A year ago the Orange Lions served notice on the counties that they were not just in the Clydesdale Bank 40 League to make up the numbers by beating Yorkshire and Derbyshire on their opening weekend, and they repeated the achievement on Monday by adding victory over Worcestershire to their defeat of Gloucestershire the day before.

It was the sort of day where it was a minor miracle that a match was completed at all: rain during the morning delayed the start until a quarter to four and then, after the home side had had an innings of 27 overs, two further bands of bad weather cut the Dutch reply, first to 22 overs and then to 19.

Failing to take full advantage of the short boundaries at the Kidderminster ground, where the game was played after New Road in Worcester was again flooded, Worcestershire scrambled their way to a total of 172 for four, mainly due to a cautious 63 from Vikram Solanki, setting the Dutch an initial target of around six and a half an over.

By the time their reply actually started, a Duckworth/Lewis calculation had pushed that up to more than seven, and when, after the early loss of Michael Swart’s wicket and the deduction of another three overs, the players returned to the field for the final time, Stephan Myburgh and Cameron Borgas found themselves chasing a little more than eight.

They responded by going onto the attack almost immediately, and when they took 17 off the seventh over, bowled by skipper Daryl Mitchell, they made sure they were ahead of the D/L par score, an advantage they never surrendered.

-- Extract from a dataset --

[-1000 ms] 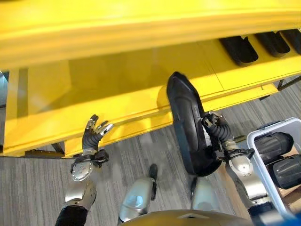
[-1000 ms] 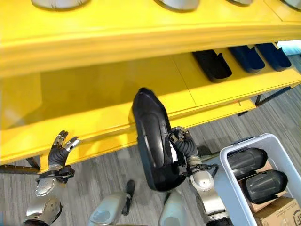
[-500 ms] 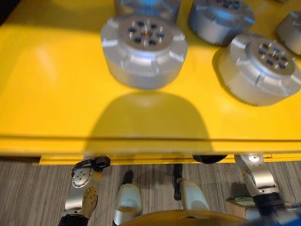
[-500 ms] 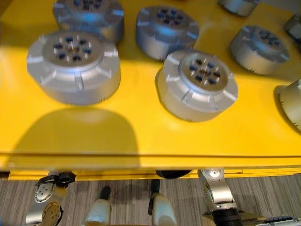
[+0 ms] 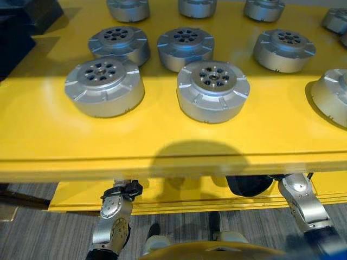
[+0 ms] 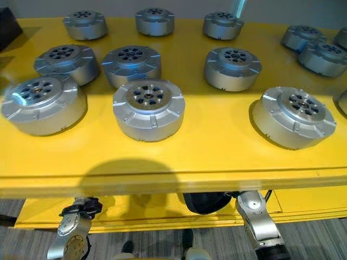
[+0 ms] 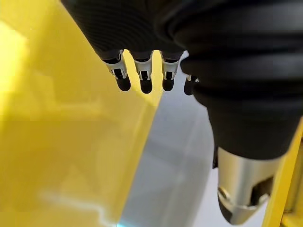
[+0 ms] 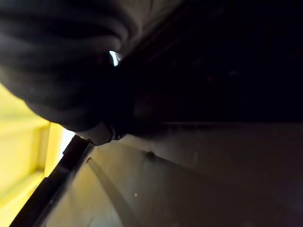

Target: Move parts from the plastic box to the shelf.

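While the shelf (image 5: 162,146) top hides both wrists:
Part (image 5: 248,184): black, mostly hidden under the shelf edge.
Right hand: hidden, grip unclear.
Left hand (image 7: 142,71): fingers straight, empty.
Discs (image 5: 212,91): on top.

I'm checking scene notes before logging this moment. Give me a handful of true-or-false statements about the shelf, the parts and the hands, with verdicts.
1. Round silver metal discs stand on the top board of the yellow shelf. True.
2. The discs are stacked in one tall pile. False: they stand singly, spread out in rows.
3. A black moulded part shows just under the front edge of the top board, beside the right arm. True.
4. The left hand holds a disc. False: in its wrist view the fingers are straight and hold nothing, with yellow shelf surface beyond them.
5. The top board is grey. False: it is yellow.
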### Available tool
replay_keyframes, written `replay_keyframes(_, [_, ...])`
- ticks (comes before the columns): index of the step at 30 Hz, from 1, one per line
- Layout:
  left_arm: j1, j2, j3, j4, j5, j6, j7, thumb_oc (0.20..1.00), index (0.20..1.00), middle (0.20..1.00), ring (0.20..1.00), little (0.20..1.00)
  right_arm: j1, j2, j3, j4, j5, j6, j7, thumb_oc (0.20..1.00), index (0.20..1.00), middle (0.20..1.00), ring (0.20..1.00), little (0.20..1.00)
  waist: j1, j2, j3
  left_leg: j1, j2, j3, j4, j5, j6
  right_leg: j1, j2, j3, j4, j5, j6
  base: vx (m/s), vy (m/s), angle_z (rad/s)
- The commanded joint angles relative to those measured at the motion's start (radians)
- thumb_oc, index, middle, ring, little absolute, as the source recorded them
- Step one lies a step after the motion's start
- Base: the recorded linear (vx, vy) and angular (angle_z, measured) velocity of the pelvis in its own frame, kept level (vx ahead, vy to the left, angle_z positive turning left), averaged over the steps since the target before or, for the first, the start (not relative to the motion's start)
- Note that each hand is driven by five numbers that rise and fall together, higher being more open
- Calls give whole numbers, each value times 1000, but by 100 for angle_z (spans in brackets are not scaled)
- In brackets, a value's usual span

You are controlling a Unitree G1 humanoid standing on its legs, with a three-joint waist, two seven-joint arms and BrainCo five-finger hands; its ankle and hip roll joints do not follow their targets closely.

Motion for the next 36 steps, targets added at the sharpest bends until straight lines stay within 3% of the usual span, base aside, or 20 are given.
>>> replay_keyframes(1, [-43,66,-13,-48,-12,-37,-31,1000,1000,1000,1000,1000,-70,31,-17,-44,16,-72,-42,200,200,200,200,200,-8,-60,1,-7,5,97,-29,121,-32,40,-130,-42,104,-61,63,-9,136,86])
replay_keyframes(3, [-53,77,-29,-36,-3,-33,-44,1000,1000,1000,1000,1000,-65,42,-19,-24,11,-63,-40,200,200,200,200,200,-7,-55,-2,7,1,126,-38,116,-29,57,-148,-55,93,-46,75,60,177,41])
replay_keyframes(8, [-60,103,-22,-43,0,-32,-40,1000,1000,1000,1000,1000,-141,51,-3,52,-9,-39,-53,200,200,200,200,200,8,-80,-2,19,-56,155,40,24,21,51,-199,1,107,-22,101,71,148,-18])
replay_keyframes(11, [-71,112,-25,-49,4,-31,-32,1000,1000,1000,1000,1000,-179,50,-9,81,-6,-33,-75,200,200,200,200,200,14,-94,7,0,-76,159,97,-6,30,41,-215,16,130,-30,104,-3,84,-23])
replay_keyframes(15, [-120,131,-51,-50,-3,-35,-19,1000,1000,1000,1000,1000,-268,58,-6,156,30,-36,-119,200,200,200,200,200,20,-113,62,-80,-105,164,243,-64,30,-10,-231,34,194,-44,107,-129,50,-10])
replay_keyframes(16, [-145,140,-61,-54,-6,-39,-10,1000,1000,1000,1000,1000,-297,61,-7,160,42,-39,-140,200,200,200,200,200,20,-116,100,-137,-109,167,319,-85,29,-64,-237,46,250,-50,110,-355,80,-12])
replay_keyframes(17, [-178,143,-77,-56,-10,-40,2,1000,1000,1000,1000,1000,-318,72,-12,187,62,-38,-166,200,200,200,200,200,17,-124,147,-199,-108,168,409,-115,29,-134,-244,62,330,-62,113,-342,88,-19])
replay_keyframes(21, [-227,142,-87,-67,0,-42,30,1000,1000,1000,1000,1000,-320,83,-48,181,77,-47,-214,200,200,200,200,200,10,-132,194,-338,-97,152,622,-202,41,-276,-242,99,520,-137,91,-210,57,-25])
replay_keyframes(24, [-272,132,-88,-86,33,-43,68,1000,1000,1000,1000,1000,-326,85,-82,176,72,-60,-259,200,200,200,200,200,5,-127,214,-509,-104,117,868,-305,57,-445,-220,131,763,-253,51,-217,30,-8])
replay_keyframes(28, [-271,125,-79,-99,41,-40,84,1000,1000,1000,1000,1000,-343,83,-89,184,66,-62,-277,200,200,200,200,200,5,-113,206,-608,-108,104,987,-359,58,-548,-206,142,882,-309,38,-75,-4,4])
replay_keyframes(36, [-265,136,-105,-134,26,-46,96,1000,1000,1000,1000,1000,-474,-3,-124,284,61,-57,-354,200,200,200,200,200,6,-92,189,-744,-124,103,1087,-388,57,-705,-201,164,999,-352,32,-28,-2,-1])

Myburgh resumed where he had left off in Bristol on Sunday, hitting three fine sixes and a series of fours as he passed fifty for the third time in as many CB40 innings, while Borgas, who had played a composed innings against Gloucestershire, was more severe on the bowling here, reaching his maiden half-century for the Netherlands with a massive blow over midwicket which finished the match with thirteen balls to spare.

Myburgh and Borgas’ unbroken 132-run partnership was a Dutch record for any wicket in this competition, and Myburgh’s unbeaten, 50-ball 74 – with seven fours and four sixes in total – brought his tally in three innings to 206, at an average of 103. Borgas’ 55 came from 43 deliveries, with five fours and three sixes.

Earlier, after Peter Borren won the toss and put the home side in, Timm van der Gugten, Mudassar Bukhari and Tom Heggelman had bowled extremely well at the top of the Worcestershire innings, restricting the scoring to 76 off the first 17 overs.

Bukhari and Heggelman kept the pressure up by claiming the wickets of Moeen Ali and Michael Klinger respectively, both caught trying to hit over the top, with Bukhari conceding just eight runs in a three-over spell and Heggelman going for 20 in five.

Van der Gugten, too, kept the batsmen quiet, and although his six-over spell was wicketless he went for only 29 runs.

Solanki and James Cameron raised the tempo with the advent of the spinners, but it took a flurry of hitting by Mitchell, who came in with five overs left after Bukhari, who finished with three for 29, had removed Cameron for a 41-ball 38, and by Alexei Kervezee, rather puzzlingly kept back until the fall of the fourth wicket, to get the home side up to a reasonably challenging total.

Mitchell took 31 from 15 deliveries, while Kervezee made the most of his limited opportunity against his Dutch team-mates, smashing the first ball he received over midwicket for six and finishing with 15 from just four balls.

Worcestershire seemed fairly happy with their total of 172, but Myburgh and Borgas subsequently demonstrated that it hadn’t been nearly enough as they steered the Orange Lions to an impressive nine-wicket victory.